Fig. 1 Exemplary Experiment Like Skymap with 10 Sources and \(\mu_{tot}=34.2\)

The idea is now to use the fact that any distribution on a sphere can be expanded into spherical harmonic functions \(Y_{l}^{m}(\theta, \phi)\). This is possible, because spherical harmonics form a full set of orthonormal functions and therefore fulfill the following relations:

Orthogonality and normalization:

\(\int _{0}^{2\pi} d\phi \int _{0}^{\pi} d\theta \sin (\theta) Y_l ^{*m} (\theta, \phi) Y_{l'} ^{m'}(\theta, \phi) = \delta_{ll'} \delta_{mm'}\)

Completeness:

\(\sum _{l=0}^{\infty} \sum_{m=-l}^{l} Y_l ^{*m}(\theta, \phi) Y_l ^{m}(\theta', \phi') = \delta (\Omega-\Omega')\), where \(d\Omega=\sin(\theta)d\theta d\phi\)

They are constructed to form solutions to the angular part of the Laplace equation \(\Delta f(r, \theta, \phi) = 0 \Rightarrow f(r, \theta, \phi) = R_l(r) \cdot Y_l ^{m}(\theta, \phi)\), where ‘’R’’ denotes the radial and ‘’Y’’ the angular solution.
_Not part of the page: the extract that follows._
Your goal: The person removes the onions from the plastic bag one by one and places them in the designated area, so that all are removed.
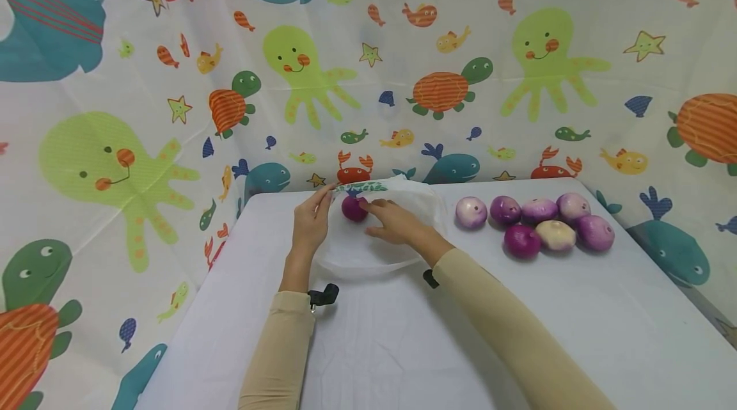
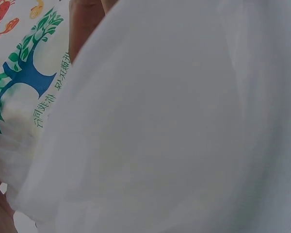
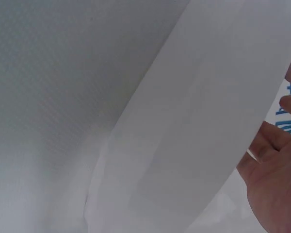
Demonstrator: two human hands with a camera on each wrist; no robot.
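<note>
A thin white plastic bag [image 1: 380, 253] with a green and blue tree print lies spread at the far middle of the table. My left hand [image 1: 311, 221] pinches its left edge. Inside the mouth of the bag shows a purple onion [image 1: 353, 209]. From the right, my right hand [image 1: 396, 221] reaches into the bag, its fingers loosely extended at the onion's right side. Whether they touch the onion is unclear. White plastic fills most of the left wrist view; in the right wrist view the palm [image 3: 276, 194] is partly cut off.
Several purple and pale onions [image 1: 538, 210] sit grouped on the table's right side. A single pale purple onion [image 1: 471, 213] is nearest the bag. The white-covered table [image 1: 368, 346] backs onto a curtain [image 1: 368, 84] printed with sea animals.
</note>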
Spherical harmonics can be expressed using the ‘’associated Legendre polynomials’’ \(P_{lm}\) and a normalization constant:

\(Y_l ^{m}(\theta, \phi) = N_{lm} \cdot P_{lm} \cos(\theta) \cdot \exp(im\phi)\)

More information about Legendre polynomials can be found here. In general a function on a sphere (=with constant radius) can be written with spherical harmonics and coefficients \(a_l^m\):

\(f(\theta, \phi)= \sum_{l=0}^{\infty} \sum_{m=-l}^{l} a_l ^m Y_l ^m (\theta, \phi)\), where \(a_l ^m = \int _{0}^{2\pi} d\phi \int _{0}^{\pi} d\theta \sin (\theta) Y_l ^{*m} (\theta, \phi) f(\theta, \phi)\)

When now the second part is plugged in the first part it yields

\(f(\theta, \phi)= \sum_{l=0}^{\infty} \sum_{m=-l}^{l} \left( \int _{0}^{2\pi} d\phi \int _{0}^{\pi} d\theta \sin (\theta) Y_l ^{*m} (\theta, \phi) f(\theta, \phi) \right) Y_l ^m (\theta, \phi)\)

Integral and sum can be swapped and the completeness relation then gives \(f(\theta, \phi) = \int d\Omega \delta (\Omega-\Omega') f(\theta', \phi') = f(\theta, \phi) \checkmark\)

Implementation

This analysis uses the healpy package to create and analyze skymaps. It provides a function (anafast()) which returns \(a_l ^m\) and the corresponding power coefficients \(C_l\) (see next sub item) for one map up to a given limit \(l=l_{\mathrm{max}}\). The limit in this analyis is chosen to be \(l_{\mathrm{max}}=1000\), a value that is high enough that the \(a_l ^m\) values resemble the whole map up to its finite resolution (see figure below). The implementation can now be understood in terms of the theoretical relations explained above. A map with a given number of N events is a sum over delta distributions, multiplied by a energy weighting factor in order to respect the different energy distributions of conventional and astrophysical neutrino fluxes (see sec. Energy Weights ).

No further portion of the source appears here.